– I fully understand that this is challenging for some. But it’s still true that most Norwegian households have the finances to bear the increased spending, the central bank governor told NTB.
But it’s mostly the rapid and unexpected price hikes that hit those with the least, he insists. Thursday’s interest rate hike is happening precisely to try to keep runaway prices in check and curb inflation.
In line with what most experts anticipated in advance, interest rates were raised by a quarter of a percentage point. The official rate thus rises to 2.75 per cent, the highest level since 2009.
But that’s not all: Norges Bank announces a new increase to 3% in the first quarter. The interest rate will likely stay there before falling slightly in 2024.
That will mean a mortgage interest rate of between 4 and 4.5 percent, according to the central bank governor.
Uncertain times
But whether this will be enough to dampen price growth is highly uncertain.
– Now the price increase is very high and it is difficult to predict what it will be in the future. This is a challenging exercise, especially in the times we live in, says Wolden Bache.

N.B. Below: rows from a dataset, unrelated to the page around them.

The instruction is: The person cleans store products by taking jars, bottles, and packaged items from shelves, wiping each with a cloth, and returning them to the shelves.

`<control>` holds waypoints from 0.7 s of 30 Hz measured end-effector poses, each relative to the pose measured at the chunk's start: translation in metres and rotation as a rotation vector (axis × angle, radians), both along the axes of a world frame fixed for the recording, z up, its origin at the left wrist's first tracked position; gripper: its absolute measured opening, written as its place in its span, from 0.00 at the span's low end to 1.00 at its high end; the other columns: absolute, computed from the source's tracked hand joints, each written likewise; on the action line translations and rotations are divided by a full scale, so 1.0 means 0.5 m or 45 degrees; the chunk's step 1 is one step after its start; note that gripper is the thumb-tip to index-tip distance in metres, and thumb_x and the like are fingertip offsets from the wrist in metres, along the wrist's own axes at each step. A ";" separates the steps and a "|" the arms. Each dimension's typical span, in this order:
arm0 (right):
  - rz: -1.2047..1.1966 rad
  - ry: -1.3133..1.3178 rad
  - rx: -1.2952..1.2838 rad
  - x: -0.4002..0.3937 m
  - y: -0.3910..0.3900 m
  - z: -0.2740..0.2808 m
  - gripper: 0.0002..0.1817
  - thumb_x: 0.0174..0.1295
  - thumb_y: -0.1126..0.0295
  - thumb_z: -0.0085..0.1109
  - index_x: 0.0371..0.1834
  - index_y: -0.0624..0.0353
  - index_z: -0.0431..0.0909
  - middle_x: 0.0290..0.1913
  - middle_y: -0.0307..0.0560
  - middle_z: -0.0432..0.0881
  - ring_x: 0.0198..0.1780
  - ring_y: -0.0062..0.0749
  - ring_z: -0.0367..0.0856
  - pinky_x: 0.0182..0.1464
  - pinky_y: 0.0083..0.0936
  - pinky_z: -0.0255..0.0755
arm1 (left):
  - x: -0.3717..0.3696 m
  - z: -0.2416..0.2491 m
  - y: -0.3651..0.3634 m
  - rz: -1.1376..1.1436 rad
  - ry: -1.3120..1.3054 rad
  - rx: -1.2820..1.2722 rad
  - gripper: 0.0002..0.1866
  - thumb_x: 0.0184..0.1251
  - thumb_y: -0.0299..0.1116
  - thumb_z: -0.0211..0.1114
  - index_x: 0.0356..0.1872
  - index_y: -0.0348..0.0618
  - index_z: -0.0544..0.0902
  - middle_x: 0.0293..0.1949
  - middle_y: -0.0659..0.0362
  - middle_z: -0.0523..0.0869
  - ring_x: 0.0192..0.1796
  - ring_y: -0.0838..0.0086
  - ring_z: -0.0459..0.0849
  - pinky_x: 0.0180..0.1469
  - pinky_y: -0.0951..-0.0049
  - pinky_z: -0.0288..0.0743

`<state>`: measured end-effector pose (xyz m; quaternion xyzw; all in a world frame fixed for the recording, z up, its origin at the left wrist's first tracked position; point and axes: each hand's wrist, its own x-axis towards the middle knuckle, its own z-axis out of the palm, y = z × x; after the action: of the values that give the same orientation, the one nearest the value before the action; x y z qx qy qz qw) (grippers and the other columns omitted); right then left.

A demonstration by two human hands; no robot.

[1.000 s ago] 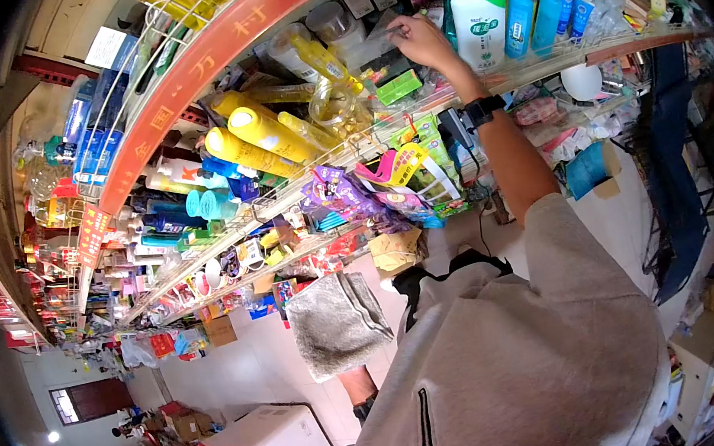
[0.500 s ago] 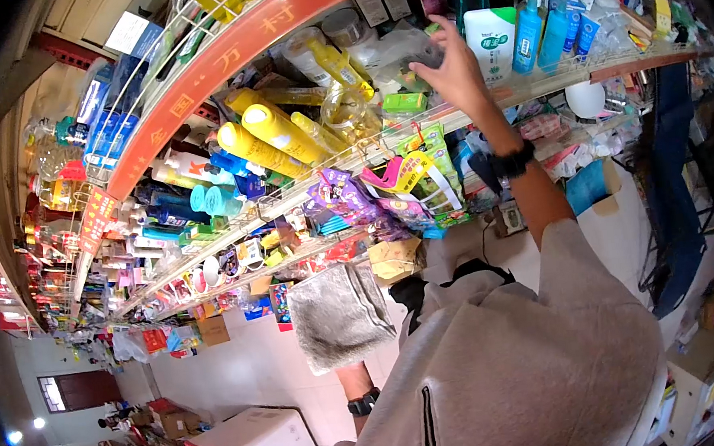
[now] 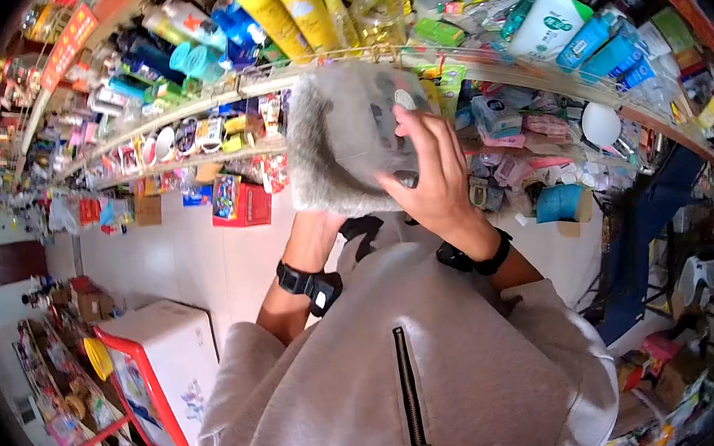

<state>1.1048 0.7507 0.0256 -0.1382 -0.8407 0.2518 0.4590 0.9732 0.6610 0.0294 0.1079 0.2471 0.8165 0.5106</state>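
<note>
A grey, fuzzy cloth [image 3: 314,162] is held up in front of my chest, just before the shelf. My left hand [image 3: 318,225] supports it from underneath; its fingers are hidden behind the cloth. On top of the cloth lies a clear plastic bag [image 3: 356,127] with dark items inside that I cannot make out. My right hand [image 3: 435,176] grips this bag at its right side, thumb and fingers bent around its edge.
Behind the cloth runs a shelf with yellow bottles [image 3: 287,13], a small green box [image 3: 440,33], a white bottle [image 3: 549,24] and blue bottles [image 3: 586,44]. Below stands a red box [image 3: 242,202]. A white freezer [image 3: 170,347] with red trim is at lower left.
My right hand has come down from the shelf with the clear plastic bag and brought it over the cloth. My left hand has raised the cloth. The view has tilted down.
</note>
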 end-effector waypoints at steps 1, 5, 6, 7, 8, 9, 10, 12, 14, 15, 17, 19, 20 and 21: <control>0.024 -0.065 0.052 0.001 -0.004 0.001 0.44 0.38 0.73 0.81 0.65 0.63 0.72 0.52 0.52 0.77 0.54 0.47 0.77 0.58 0.39 0.71 | -0.014 -0.037 -0.005 -0.186 -0.190 0.257 0.27 0.80 0.49 0.44 0.69 0.44 0.71 0.65 0.51 0.78 0.65 0.57 0.77 0.70 0.53 0.70; 0.257 -0.260 0.142 0.033 0.007 0.027 0.41 0.39 0.67 0.81 0.62 0.61 0.75 0.52 0.50 0.78 0.57 0.48 0.76 0.68 0.44 0.66 | -0.012 -0.066 -0.018 -0.219 -0.386 0.245 0.26 0.80 0.48 0.45 0.68 0.42 0.72 0.64 0.51 0.79 0.62 0.58 0.80 0.67 0.53 0.74; 0.330 -0.274 0.043 0.042 0.013 0.026 0.41 0.37 0.67 0.82 0.61 0.61 0.76 0.53 0.51 0.78 0.60 0.47 0.75 0.71 0.47 0.64 | -0.011 -0.076 -0.024 -0.145 -0.383 0.102 0.26 0.79 0.49 0.45 0.68 0.44 0.72 0.64 0.52 0.79 0.63 0.58 0.79 0.67 0.50 0.73; 0.340 -0.286 0.034 0.048 0.019 0.023 0.41 0.37 0.67 0.82 0.61 0.61 0.76 0.53 0.51 0.78 0.60 0.47 0.75 0.71 0.47 0.64 | -0.006 -0.076 -0.031 -0.135 -0.396 0.096 0.26 0.79 0.49 0.45 0.68 0.44 0.72 0.64 0.52 0.79 0.63 0.58 0.79 0.67 0.50 0.73; 0.387 -0.242 -0.020 0.050 0.027 0.021 0.42 0.36 0.67 0.82 0.61 0.60 0.76 0.55 0.51 0.78 0.61 0.47 0.75 0.70 0.48 0.64 | -0.003 -0.072 -0.037 -0.141 -0.383 0.076 0.27 0.79 0.51 0.46 0.69 0.46 0.72 0.65 0.52 0.78 0.64 0.58 0.78 0.67 0.49 0.72; 0.432 -0.196 -0.073 0.052 0.037 0.019 0.42 0.35 0.67 0.82 0.61 0.60 0.77 0.57 0.51 0.78 0.62 0.48 0.75 0.70 0.49 0.65 | -0.001 -0.071 -0.043 -0.148 -0.368 0.056 0.27 0.79 0.52 0.47 0.69 0.47 0.71 0.66 0.53 0.77 0.65 0.57 0.77 0.67 0.48 0.72; 0.414 -0.227 -0.038 0.058 0.049 0.022 0.49 0.31 0.64 0.85 0.64 0.59 0.74 0.65 0.53 0.73 0.69 0.50 0.69 0.72 0.49 0.60 | 0.000 -0.081 -0.051 -0.140 -0.378 0.053 0.27 0.79 0.52 0.47 0.69 0.47 0.71 0.66 0.53 0.77 0.65 0.57 0.77 0.67 0.48 0.72; 0.355 -0.258 -0.032 0.056 0.055 0.046 0.52 0.30 0.63 0.86 0.67 0.56 0.71 0.69 0.54 0.67 0.72 0.53 0.63 0.74 0.49 0.56 | -0.002 -0.104 -0.065 -0.109 -0.442 0.079 0.28 0.78 0.53 0.48 0.70 0.49 0.71 0.67 0.55 0.76 0.66 0.57 0.76 0.68 0.46 0.70; 0.366 -0.351 -0.016 0.056 0.071 0.044 0.62 0.27 0.60 0.87 0.75 0.52 0.63 0.77 0.57 0.53 0.78 0.58 0.49 0.77 0.49 0.50 | -0.004 -0.108 -0.080 -0.125 -0.508 0.129 0.28 0.78 0.53 0.47 0.71 0.49 0.71 0.67 0.55 0.76 0.66 0.58 0.76 0.68 0.47 0.71; 0.372 -0.357 -0.018 0.054 0.078 0.043 0.62 0.27 0.60 0.87 0.75 0.52 0.63 0.77 0.57 0.53 0.78 0.58 0.49 0.77 0.49 0.50 | -0.004 -0.109 -0.085 -0.151 -0.565 0.184 0.28 0.78 0.52 0.47 0.71 0.49 0.70 0.68 0.56 0.75 0.66 0.58 0.76 0.68 0.48 0.71; 0.508 -0.432 -0.043 0.049 0.087 0.048 0.63 0.30 0.57 0.86 0.76 0.54 0.59 0.77 0.58 0.54 0.78 0.58 0.51 0.77 0.49 0.50 | 0.011 -0.077 -0.086 -0.006 -0.388 -0.106 0.27 0.79 0.52 0.47 0.71 0.49 0.70 0.67 0.56 0.76 0.66 0.59 0.76 0.67 0.48 0.71; 0.555 -0.498 -0.038 0.040 0.085 0.047 0.63 0.32 0.56 0.85 0.77 0.54 0.58 0.76 0.59 0.55 0.77 0.58 0.52 0.77 0.49 0.51 | 0.024 -0.051 -0.084 0.131 -0.206 -0.395 0.27 0.79 0.51 0.47 0.71 0.49 0.71 0.67 0.56 0.76 0.67 0.59 0.76 0.67 0.49 0.72; 0.596 -0.560 -0.030 0.036 0.084 0.047 0.64 0.34 0.56 0.85 0.77 0.55 0.56 0.76 0.60 0.56 0.77 0.58 0.54 0.76 0.48 0.52 | 0.028 -0.043 -0.081 0.160 -0.149 -0.443 0.26 0.79 0.50 0.48 0.71 0.49 0.70 0.67 0.56 0.76 0.67 0.60 0.76 0.67 0.50 0.73; 0.594 -0.565 -0.031 0.031 0.082 0.043 0.64 0.34 0.56 0.85 0.77 0.55 0.56 0.76 0.60 0.56 0.77 0.58 0.54 0.76 0.48 0.52 | 0.031 -0.041 -0.080 0.188 -0.093 -0.488 0.26 0.79 0.50 0.48 0.71 0.49 0.70 0.67 0.55 0.76 0.67 0.61 0.76 0.66 0.50 0.73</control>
<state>1.1204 0.7915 0.0472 0.0013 -0.9262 0.3239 0.1929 0.9889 0.6210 0.0091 -0.0394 0.3866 0.7931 0.4690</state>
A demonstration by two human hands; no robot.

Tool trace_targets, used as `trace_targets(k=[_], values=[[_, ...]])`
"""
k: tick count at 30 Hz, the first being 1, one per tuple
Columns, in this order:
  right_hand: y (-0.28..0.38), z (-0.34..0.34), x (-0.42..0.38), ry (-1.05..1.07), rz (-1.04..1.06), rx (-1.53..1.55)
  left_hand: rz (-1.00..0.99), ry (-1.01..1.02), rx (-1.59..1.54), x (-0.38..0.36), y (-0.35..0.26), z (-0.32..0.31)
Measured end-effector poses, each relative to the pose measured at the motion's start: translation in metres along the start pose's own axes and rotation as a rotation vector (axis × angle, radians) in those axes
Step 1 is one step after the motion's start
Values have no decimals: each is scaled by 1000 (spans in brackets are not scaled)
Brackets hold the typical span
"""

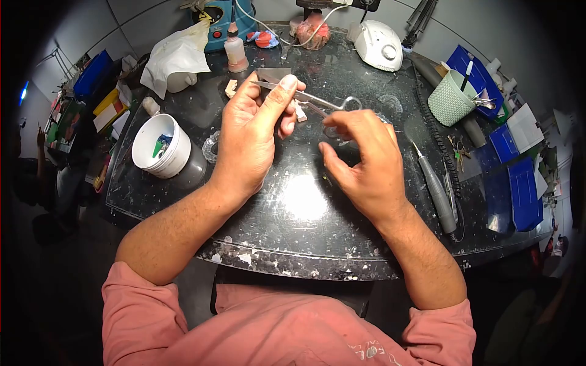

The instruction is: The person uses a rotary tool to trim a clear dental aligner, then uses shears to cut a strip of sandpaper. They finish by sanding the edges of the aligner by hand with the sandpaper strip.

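Note:
Above the middle of the dark bench, my left hand (pixel 259 119) pinches metal scissors (pixel 317 99) near the blade end, with thumb and fingers pressed together. A thin greyish sheet (pixel 274 73) shows behind those fingertips. The scissors' handle loops point right, toward my right hand (pixel 369 158). Its fingers curl near the lower loop with the thumb apart; whether they grip the loop is hidden. Small pale pieces lie beside my left hand, one (pixel 231 89) to its left and one (pixel 300 112) to its right.
A white tub (pixel 160 146) stands left. Behind are a dropper bottle (pixel 235 52), a blue machine (pixel 221 27), a white cloth (pixel 177 58) and a white device (pixel 377 46). Right are a handpiece (pixel 436 192), its coiled cord, keys (pixel 459 155), a green basket (pixel 452 97) and blue trays (pixel 526 194).

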State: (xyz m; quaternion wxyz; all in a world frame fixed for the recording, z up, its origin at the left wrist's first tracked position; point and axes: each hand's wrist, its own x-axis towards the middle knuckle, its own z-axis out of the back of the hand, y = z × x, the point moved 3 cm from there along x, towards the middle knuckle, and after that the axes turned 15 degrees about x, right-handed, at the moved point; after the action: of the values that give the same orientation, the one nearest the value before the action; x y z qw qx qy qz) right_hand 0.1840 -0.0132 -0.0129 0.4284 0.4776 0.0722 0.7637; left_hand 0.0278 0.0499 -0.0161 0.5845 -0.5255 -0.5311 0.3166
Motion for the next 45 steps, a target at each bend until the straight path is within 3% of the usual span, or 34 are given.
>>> trace_targets(k=[2,6,17,21,24,26,30,32,35,39,43,45], values=[[4,5,1,-106,33,10,8,1,13,-1,-3,1],[4,5,3,-121,37,32,-9,26,2,-1,-4,0],[-2,10,2,-67,0,-105,-66,96,37,-3,-6,-4],[-3,3,-1,-13,-99,50,-102,96,64,-7,-17,-10],[-15,-6,-4,-77,-527,964,-86,177,-304,2,-12,2],[-14,-3,-1,-71,-573,1140,-102,239,-382,6,-10,8],[-10,1,3,7,-652,1228,-165,55,-73,9,-13,7],[-10,0,0,10,-629,1220,-266,-10,-5,11,-11,10],[-4,-3,1,-11,-598,1203,-179,-77,-2,9,-17,10],[-10,-5,-1,177,-533,806,-57,-12,-53,8,-18,10],[-8,-4,-2,242,-511,663,-64,43,1,9,-15,14],[-9,-4,0,251,-474,581,-95,39,-122,10,-18,12]])
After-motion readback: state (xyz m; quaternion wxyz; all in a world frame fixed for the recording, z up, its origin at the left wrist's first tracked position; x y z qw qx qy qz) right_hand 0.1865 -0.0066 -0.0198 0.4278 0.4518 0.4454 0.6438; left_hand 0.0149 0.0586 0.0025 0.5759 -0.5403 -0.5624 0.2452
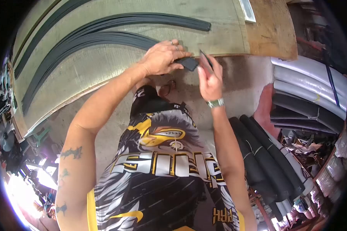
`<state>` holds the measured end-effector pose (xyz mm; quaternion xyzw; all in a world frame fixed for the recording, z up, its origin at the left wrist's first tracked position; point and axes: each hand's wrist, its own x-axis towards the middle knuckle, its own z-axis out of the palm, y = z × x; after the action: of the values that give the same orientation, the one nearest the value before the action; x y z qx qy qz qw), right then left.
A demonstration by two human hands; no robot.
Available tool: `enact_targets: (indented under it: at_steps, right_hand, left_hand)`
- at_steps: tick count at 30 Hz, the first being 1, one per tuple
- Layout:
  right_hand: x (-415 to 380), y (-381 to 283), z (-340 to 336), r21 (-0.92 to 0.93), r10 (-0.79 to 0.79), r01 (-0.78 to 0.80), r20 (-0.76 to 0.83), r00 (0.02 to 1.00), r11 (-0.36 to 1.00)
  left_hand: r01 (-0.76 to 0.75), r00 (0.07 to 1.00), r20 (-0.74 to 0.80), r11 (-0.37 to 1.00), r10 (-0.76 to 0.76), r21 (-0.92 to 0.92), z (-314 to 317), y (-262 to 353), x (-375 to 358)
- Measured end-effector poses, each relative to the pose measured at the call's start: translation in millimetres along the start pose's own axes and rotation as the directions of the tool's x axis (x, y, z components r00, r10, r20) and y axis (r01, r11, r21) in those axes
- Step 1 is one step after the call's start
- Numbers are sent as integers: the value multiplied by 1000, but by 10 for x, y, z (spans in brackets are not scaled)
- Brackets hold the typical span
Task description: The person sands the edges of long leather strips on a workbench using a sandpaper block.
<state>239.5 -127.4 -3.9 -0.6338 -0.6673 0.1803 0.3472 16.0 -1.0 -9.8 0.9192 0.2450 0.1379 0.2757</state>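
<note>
My left hand is closed over one end of a bundle of long, thin dark grey strips at the table's near edge. The cut-looking end of the bundle sticks out past my fingers, over the edge. Close beside that end, my right hand grips a thin, pointed blade-like tool, tilted upward and blurred. The rest of the bundle curves away to the left across the tabletop. A second bundle of similar strips lies just beyond it.
The pale wooden table has a brown board at its right end. More dark strips lie at its far left. Silvery rolls and black rolls are stacked at the right, on and above the floor.
</note>
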Motion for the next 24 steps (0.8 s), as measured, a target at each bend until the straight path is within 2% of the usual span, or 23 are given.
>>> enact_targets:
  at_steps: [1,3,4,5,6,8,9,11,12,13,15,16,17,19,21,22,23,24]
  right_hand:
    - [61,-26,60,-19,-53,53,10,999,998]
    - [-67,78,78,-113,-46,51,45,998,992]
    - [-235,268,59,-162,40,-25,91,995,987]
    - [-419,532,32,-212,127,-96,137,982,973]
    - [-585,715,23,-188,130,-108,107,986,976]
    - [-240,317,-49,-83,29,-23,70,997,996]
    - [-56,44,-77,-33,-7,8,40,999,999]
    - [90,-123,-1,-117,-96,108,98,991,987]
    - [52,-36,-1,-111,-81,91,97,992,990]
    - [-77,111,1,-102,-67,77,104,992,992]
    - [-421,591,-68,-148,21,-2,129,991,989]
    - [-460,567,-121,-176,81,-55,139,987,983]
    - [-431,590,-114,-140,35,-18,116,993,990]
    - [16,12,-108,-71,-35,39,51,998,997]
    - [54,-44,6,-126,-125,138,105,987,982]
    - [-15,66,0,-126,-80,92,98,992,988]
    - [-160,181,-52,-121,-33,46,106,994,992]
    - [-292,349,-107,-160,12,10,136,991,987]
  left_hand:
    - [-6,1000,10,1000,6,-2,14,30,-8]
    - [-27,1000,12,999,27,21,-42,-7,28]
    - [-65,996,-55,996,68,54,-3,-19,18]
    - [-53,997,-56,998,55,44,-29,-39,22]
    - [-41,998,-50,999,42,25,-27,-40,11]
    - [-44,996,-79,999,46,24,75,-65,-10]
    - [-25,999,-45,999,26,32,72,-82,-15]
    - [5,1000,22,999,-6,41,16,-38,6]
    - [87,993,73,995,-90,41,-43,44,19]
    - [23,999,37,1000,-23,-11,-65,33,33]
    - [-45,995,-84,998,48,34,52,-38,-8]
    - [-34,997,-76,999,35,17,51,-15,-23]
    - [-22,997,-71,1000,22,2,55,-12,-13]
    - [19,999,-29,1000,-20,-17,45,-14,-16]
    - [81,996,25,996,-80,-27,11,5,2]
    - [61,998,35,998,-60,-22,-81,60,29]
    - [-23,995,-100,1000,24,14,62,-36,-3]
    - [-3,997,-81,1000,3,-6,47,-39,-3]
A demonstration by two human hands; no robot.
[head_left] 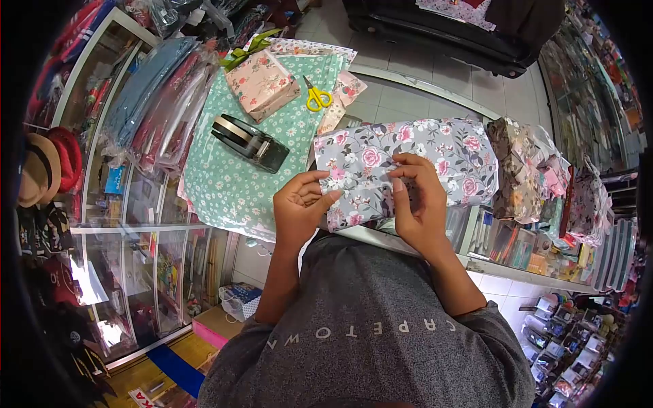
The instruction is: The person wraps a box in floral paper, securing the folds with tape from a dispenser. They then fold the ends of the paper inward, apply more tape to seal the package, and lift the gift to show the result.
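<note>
Hands meet on grey floral wrapped parcel (408, 160) at counter's near edge. Left hand (299, 204) sits at parcel's 7 o'clock corner, fingers curled, thumb pressing a paper fold. Right hand (416, 197) lies at 6 o'clock, fingertips pinching paper; equally near. Parcel's long axis runs 9 to 3 o'clock. Tape dispenser (250, 141) at 10 o'clock, yellow scissors (317, 97) at 11 o'clock on green floral sheet (224, 183). Open room: 12 o'clock side.
</note>
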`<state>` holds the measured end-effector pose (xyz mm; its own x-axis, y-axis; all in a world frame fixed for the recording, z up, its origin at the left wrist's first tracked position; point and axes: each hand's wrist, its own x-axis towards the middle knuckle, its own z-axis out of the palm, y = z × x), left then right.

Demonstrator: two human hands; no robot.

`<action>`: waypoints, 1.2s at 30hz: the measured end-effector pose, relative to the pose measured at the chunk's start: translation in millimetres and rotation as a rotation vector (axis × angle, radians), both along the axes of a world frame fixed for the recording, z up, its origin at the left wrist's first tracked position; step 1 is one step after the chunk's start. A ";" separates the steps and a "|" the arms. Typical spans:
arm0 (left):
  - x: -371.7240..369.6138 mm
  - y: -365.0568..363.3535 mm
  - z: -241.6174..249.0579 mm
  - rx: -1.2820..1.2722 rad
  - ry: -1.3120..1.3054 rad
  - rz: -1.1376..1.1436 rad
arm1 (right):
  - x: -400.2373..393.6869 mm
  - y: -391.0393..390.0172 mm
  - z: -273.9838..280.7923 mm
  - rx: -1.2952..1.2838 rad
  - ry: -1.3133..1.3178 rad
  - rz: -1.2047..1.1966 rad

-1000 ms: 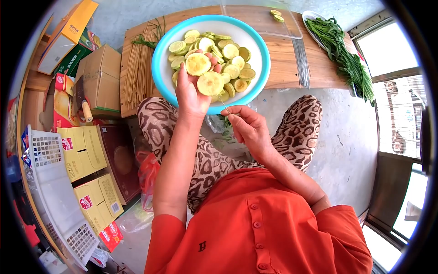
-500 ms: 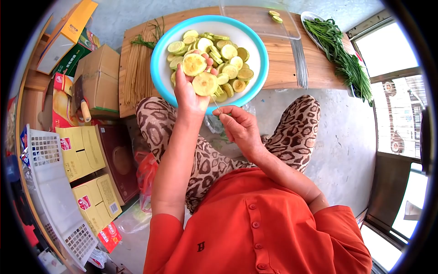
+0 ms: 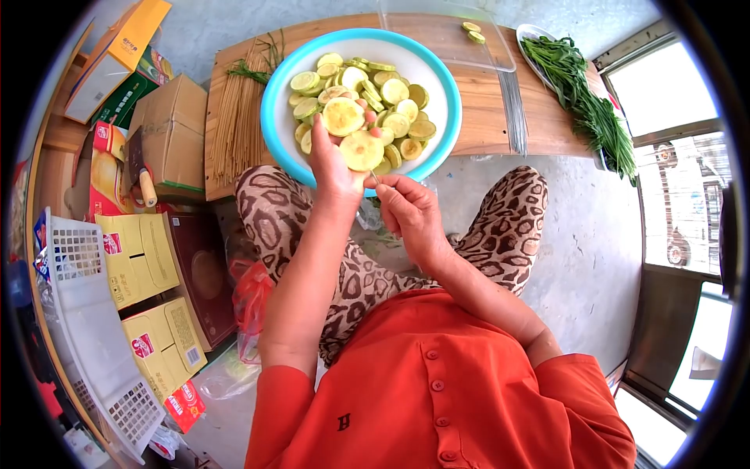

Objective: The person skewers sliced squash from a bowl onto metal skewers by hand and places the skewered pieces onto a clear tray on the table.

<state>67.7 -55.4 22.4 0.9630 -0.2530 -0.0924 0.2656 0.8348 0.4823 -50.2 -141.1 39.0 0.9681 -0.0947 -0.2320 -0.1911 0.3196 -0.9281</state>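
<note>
My left hand (image 3: 334,166) is closed around zucchini slices, palm up over the near side of the basin (image 3: 274,141). One large zucchini slice (image 3: 344,117) shows near the fingers. A second held zucchini slice (image 3: 362,151) sits closer to the wrist. Just below that slice, my right hand (image 3: 412,215) pinches a thin skewer (image 3: 375,178) between thumb and forefinger. Its tip meets the lower edge of the nearer slice; how far it goes in is hidden. Many more zucchini slices (image 3: 397,123) lie heaped in the white basin with its blue rim.
On the wooden table (image 3: 476,117), a bundle of thin wooden sticks (image 3: 242,129) lies left and thin metal skewers (image 3: 516,113) lie right. A clear tray (image 3: 445,47) holds two slices. Leafy greens (image 3: 574,86) cover a plate. Boxes (image 3: 168,129) and a knife (image 3: 145,184) are left.
My left hand and its slices have shifted slightly right and down, toward my right hand. Less of the skewer shows between the slice and my right fingers.
</note>
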 end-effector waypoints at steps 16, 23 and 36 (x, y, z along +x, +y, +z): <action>8.2 14.2 -2.8 -0.004 0.013 0.056 | -16.0 -26.3 1.1 -0.330 -0.041 0.097; 9.5 10.1 -19.7 0.253 -0.011 0.021 | -5.7 -73.6 9.9 -0.297 -0.102 0.026; 0.3 -2.7 -1.6 0.415 0.033 -0.083 | 102.2 -225.2 -4.3 -0.634 -0.033 -0.210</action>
<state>68.0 -58.1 20.9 0.9360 -0.2641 -0.2329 0.3442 0.5466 0.7634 52.0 -366.4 34.7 0.9197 -0.3906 -0.0401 -0.1527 -0.2619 -0.9529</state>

He points out that times are much more uncertain than normal and that both the pandemic and Russia’s war of aggression in Ukraine have been two very disruptive elements for the economy. This has made it very difficult to accurately predict price increases.
In the report, Norges Bank writes that it believes future price growth will remain higher than previously estimated. It is electricity and food prices in particular that have risen, but the prices of a number of goods and services have also risen more than normal.
If prices continue to rise, the interest rate screw may need to be tightened even further, Wolden Bache points out. And the other way around: If inflation falls faster or unemployment is higher than expected, the interest rate may be lower than expected.
– It rarely goes exactly as we imagine it, admits the central bank governor.
Consume funds
Since Norges Bank presented its previous monetary policy report in September, both consumption and economic activity and price increases have been stronger than expected. At the same time, unemployment has not increased as much as previously thought.
A consistently high level of consumption can be explained by the fact that people have depleted their savings, Wolden Bache believes.
– But we expect a clear weakening of purchasing power next year, he says.
– If both the majority of people and companies shrink their wallets, what effect will it have on the economy?
– We are now seeing a turnaround in the economy. We expect consumption to decline in the future due to falling disposable income, and we also expect lower business investment.
– We also expect unemployment to rise, but from a very low level, says Wolden Bache.
At the same time, there is great uncertainty about how the price increase will affect next year’s wage settlement. Norges Bank estimates the deal will end at around 4.7%.
– Strong pressure
Consumer organization Huseirne believes that Norges Bank should have waited before raising interest rates and believes that most households should prepare for a difficult winter and spring.
– Household finances are under severe pressure due to rising electricity prices, rising municipal taxes and rising prices in general, says Carsten Henrik Pihl, consumer and communications manager at the organization of Huseirne consumers to NTB.
The interest rate hike has been in effect since February. Homeowners expect the first banks to announce their interest rate hikes as early as Friday or Monday.